Given data:
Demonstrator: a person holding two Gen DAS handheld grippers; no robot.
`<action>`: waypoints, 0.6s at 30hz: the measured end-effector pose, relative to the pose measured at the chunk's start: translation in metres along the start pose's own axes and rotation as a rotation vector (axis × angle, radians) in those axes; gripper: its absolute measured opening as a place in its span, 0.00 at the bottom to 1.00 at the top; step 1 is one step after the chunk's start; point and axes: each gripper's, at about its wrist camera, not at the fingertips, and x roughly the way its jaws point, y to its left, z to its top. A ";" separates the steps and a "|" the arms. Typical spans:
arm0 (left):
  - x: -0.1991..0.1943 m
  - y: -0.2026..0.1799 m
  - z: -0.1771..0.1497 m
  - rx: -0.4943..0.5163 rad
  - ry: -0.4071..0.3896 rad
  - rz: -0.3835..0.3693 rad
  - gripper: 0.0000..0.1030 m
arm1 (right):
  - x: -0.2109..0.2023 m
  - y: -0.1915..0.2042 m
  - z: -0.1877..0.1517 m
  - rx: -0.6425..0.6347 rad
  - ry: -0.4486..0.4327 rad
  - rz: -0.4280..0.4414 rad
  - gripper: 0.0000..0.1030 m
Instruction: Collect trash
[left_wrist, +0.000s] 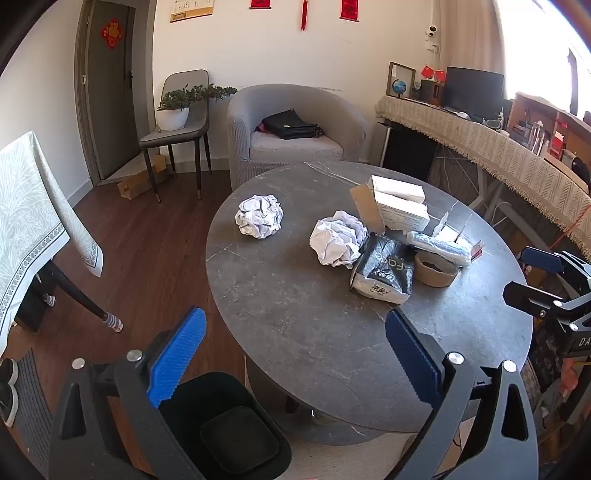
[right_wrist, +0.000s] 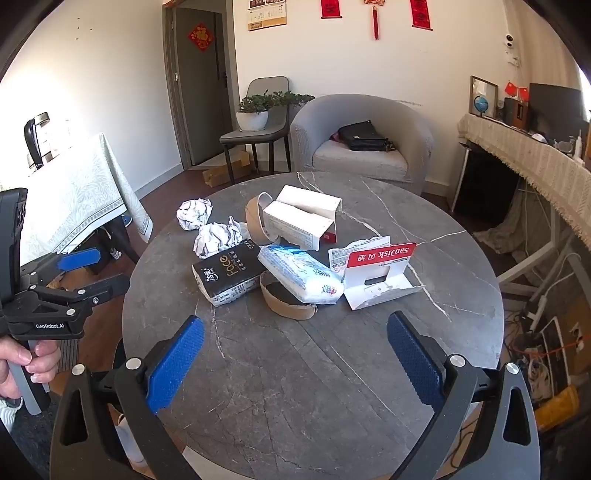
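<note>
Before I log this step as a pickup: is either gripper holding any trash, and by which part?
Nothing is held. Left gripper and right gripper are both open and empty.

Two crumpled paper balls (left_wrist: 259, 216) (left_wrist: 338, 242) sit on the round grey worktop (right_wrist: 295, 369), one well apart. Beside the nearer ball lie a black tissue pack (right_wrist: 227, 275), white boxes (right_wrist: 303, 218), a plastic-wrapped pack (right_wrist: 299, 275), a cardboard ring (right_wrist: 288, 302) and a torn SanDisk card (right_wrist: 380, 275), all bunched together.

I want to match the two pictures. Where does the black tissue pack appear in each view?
Left wrist: black tissue pack, right of centre, beside a crumpled paper ball.
Right wrist: the pack, left of centre.
Shared landmark: the brown tape roll next to it.
</note>
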 end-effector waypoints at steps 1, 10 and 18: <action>0.000 0.000 0.000 0.000 -0.001 -0.001 0.97 | 0.000 0.000 0.000 0.001 -0.001 0.001 0.97; -0.001 -0.001 0.000 0.003 0.000 0.000 0.97 | -0.004 0.001 -0.002 0.003 0.000 -0.004 0.97; -0.002 -0.002 0.000 0.010 0.000 0.003 0.97 | -0.001 0.002 0.003 0.008 0.004 0.000 0.97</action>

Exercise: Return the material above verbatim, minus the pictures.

Task output:
Demonstrator: a person holding two Gen DAS handheld grippers; no robot.
`<action>`: waypoints, 0.6s at 30hz: the measured end-effector pose, relative to the pose measured at the chunk's start: translation in metres along the start pose's own axes and rotation as a rotation vector (axis × angle, radians) in those axes; gripper: its absolute measured opening as a place in its span, 0.00 at the bottom to 1.00 at the top; step 1 is one step after the chunk's start; point and axes: each gripper's, at about its wrist camera, not at the fingertips, and x roughly the way its jaws point, y to its left, z to its top. A ";" separates the steps and a "|" the arms. Typical spans:
arm0 (left):
  - x: -0.1991..0.1943 m
  - y: -0.2026..0.1799 m
  - z: -0.1771..0.1497 m
  - rx: -0.4943..0.5163 rad
  - ry: -0.4071..0.3896 rad
  - rz: -0.3835..0.3693 rad
  - gripper: 0.0000..0.1030 m
arm1 (right):
  - x: -0.2109..0.2023 m
  - y: -0.1915..0.2042 m
  - z: -0.1877..0.1517 m
  - rx: -0.6425..0.6347 rad
  - ry: -0.4486..0.4327 rad
  - rz: -0.4280..0.4414 rad
  - gripper: 0.0000..0.1030 m
Instruction: Collect trash
[left_wrist, +0.000s] 
[right_wrist, +0.000s] 
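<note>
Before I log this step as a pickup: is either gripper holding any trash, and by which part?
Nothing is held. Left gripper and right gripper are both open and empty.

Two crumpled paper balls (left_wrist: 259, 216) (left_wrist: 338, 242) sit on the round grey worktop (right_wrist: 295, 369), one well apart. Beside the nearer ball lie a black tissue pack (right_wrist: 227, 275), white boxes (right_wrist: 303, 218), a plastic-wrapped pack (right_wrist: 299, 275), a cardboard ring (right_wrist: 288, 302) and a torn SanDisk card (right_wrist: 380, 275), all bunched together.

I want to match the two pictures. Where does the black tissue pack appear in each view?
Left wrist: black tissue pack, right of centre, beside a crumpled paper ball.
Right wrist: the pack, left of centre.
Shared landmark: the brown tape roll next to it.
</note>
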 end-effector waypoints at steps 1, 10 and 18: <action>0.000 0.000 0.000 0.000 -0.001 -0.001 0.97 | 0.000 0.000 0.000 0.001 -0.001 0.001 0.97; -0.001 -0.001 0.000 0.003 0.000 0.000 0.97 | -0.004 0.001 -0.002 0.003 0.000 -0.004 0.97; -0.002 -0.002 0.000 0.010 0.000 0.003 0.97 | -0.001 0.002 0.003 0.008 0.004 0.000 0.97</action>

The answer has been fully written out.